LiSu: A Dataset and Method for LiDAR Surface Normal Estimation
Dušan Malić, Christian Fruhwirth-Reisinger, Samuel Schulter, Horst Possegger
TL;DR
This work addresses the lack of large-scale LiDAR surface normal annotations by introducing LiSu, a CARLA-based synthetic dataset with ground-truth normals. It presents a one-shot LiDAR normal estimator built on Point Transformer V3, augmented with spatial and temporal Graph Total Variation regularizers and an Eikonal norm constraint to enforce coherence and unit-norm behavior. The approach achieves state-of-the-art results on LiSu, demonstrates strong synthetic-to-real transfer to Waymo data, and improves neural surface reconstruction when normals are incorporated.
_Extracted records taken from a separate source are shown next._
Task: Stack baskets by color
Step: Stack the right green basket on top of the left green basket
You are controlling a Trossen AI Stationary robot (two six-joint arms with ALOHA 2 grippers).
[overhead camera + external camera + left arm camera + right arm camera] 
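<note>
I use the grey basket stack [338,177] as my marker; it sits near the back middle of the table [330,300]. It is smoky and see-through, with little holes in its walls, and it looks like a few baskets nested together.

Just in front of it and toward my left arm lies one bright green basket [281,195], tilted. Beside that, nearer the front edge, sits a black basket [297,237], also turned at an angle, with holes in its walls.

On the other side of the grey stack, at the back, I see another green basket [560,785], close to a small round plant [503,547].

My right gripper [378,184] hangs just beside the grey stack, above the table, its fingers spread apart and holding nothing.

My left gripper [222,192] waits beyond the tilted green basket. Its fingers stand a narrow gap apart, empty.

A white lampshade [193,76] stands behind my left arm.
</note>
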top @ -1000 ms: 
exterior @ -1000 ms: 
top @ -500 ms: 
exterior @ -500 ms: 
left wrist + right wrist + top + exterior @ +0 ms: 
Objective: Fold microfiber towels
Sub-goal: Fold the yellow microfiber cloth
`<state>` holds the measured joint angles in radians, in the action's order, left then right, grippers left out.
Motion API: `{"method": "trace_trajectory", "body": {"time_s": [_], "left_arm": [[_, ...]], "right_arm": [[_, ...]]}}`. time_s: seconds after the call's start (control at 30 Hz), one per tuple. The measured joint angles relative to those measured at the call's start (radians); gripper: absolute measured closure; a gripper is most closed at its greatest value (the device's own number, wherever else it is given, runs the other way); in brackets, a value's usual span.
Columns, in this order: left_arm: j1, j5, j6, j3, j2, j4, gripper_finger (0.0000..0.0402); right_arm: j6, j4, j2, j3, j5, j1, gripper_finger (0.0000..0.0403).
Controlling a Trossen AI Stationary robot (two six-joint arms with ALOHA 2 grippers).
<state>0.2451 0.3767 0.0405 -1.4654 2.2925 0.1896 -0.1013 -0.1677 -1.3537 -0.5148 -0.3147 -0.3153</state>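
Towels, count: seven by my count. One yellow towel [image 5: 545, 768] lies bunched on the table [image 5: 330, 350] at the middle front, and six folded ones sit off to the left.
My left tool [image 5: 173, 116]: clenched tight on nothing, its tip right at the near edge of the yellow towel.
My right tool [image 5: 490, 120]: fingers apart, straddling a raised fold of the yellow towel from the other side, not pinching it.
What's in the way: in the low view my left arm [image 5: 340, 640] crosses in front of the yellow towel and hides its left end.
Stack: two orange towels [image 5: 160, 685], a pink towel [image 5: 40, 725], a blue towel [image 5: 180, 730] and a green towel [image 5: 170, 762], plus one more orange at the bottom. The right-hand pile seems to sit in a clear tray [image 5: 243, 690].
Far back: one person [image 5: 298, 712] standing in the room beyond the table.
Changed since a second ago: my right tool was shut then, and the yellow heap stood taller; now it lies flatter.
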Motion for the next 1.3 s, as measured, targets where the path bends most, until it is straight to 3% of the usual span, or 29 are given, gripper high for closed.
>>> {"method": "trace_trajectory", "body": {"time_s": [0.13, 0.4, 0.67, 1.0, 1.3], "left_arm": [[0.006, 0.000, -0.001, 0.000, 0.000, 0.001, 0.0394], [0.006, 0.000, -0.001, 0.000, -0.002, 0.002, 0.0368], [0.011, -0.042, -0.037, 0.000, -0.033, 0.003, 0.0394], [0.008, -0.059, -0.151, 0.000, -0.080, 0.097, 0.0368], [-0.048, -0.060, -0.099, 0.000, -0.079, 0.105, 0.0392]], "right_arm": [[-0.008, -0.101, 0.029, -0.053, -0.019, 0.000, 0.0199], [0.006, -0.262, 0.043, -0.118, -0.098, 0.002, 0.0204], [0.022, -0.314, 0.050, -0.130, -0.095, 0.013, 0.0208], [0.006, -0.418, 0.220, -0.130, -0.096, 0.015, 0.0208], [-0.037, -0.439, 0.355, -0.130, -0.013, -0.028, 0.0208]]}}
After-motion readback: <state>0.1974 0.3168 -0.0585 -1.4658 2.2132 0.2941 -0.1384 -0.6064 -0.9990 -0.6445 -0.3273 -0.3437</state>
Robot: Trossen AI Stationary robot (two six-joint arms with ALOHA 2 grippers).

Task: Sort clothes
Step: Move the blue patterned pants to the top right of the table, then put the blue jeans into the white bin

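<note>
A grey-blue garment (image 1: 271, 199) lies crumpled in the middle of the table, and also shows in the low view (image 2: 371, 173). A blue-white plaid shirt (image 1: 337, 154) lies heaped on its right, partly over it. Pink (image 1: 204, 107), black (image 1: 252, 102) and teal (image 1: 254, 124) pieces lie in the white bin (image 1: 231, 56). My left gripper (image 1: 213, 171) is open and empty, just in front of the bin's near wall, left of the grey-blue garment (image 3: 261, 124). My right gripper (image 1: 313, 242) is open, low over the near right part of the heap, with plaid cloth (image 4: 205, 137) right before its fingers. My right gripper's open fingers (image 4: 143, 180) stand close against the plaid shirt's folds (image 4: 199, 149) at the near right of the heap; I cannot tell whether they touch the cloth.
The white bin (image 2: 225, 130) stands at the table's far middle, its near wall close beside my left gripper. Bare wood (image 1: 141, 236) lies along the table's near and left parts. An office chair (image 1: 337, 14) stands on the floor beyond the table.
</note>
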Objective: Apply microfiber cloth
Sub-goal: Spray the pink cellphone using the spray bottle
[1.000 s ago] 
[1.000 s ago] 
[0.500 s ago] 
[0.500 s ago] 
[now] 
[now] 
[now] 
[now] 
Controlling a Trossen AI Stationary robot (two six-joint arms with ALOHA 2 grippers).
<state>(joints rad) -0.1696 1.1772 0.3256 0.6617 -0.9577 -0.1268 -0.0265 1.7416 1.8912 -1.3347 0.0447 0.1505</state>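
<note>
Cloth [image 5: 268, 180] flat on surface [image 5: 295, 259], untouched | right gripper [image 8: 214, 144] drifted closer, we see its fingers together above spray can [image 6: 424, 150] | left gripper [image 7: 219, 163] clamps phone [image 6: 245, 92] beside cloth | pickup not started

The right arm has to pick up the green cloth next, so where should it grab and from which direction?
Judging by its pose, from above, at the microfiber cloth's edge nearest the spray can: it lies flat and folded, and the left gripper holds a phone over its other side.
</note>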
Overall, LiSu and the regularized training framework provide a scalable, deployment-friendly path for LiDAR-based surface normal estimation in autonomous driving contexts.
Abstract
While surface normals are widely used to analyse 3D scene geometry, surface normal estimation from LiDAR point clouds remains severely underexplored. This is caused by the lack of large-scale annotated datasets on the one hand, and lack of methods that can robustly handle the sparse and often noisy LiDAR data in a reasonable time on the other hand. We address these limitations using a traffic simulation engine and present LiSu, the first large-scale, synthetic LiDAR point cloud dataset with ground truth surface normal annotations, eliminating the need for tedious manual labeling. Additionally, we propose a novel method that exploits the spatiotemporal characteristics of autonomous driving data to enhance surface normal estimation accuracy. By incorporating two regularization terms, we enforce spatial consistency among neighboring points and temporal smoothness across consecutive LiDAR frames. These regularizers are particularly effective in self-training settings, where they mitigate the impact of noisy pseudo-labels, enabling robust real-world deployment. We demonstrate the effectiveness of our method on LiSu, achieving state-of-the-art performance in LiDAR surface normal estimation. Moreover, we showcase its full potential in addressing the challenging task of synthetic-to-real domain adaptation, leading to improved neural surface reconstruction on real-world data.